● Given data:
----
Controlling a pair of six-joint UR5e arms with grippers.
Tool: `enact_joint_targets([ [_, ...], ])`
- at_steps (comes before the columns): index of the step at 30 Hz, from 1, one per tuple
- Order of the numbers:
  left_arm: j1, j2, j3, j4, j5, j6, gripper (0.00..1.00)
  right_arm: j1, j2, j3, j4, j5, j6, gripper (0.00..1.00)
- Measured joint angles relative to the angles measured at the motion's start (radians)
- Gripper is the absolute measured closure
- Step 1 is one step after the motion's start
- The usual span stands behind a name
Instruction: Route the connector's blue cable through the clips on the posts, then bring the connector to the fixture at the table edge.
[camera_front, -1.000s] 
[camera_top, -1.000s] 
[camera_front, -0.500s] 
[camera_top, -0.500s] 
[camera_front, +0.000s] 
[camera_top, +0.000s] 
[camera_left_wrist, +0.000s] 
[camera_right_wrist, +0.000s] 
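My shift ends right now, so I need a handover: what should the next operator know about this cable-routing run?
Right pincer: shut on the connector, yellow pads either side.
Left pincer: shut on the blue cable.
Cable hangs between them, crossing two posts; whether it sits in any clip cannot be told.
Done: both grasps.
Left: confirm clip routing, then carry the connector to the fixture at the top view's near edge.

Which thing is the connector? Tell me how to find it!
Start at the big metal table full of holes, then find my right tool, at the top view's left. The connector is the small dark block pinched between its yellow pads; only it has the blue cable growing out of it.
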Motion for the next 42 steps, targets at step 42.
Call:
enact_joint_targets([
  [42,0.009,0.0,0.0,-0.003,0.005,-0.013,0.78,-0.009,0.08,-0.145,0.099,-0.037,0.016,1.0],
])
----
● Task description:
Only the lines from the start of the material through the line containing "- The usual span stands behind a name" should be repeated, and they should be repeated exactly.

● The answer:
Controlling a pair of six-joint UR5e arms with grippers.
Tool: `enact_joint_targets([ [_, ...], ])`
- at_steps (comes before the columns): index of the step at 30 Hz, from 1, one per tuple
- Order of the numbers:
  left_arm: j1, j2, j3, j4, j5, j6, gripper (0.00..1.00)
  right_arm: j1, j2, j3, j4, j5, j6, gripper (0.00..1.00)
- Measured joint angles relative to the angles measured at the motion's start (radians)
- Gripper is the absolute measured closure
- Step 1 is one step after the motion's start
- The usual span stands behind a name

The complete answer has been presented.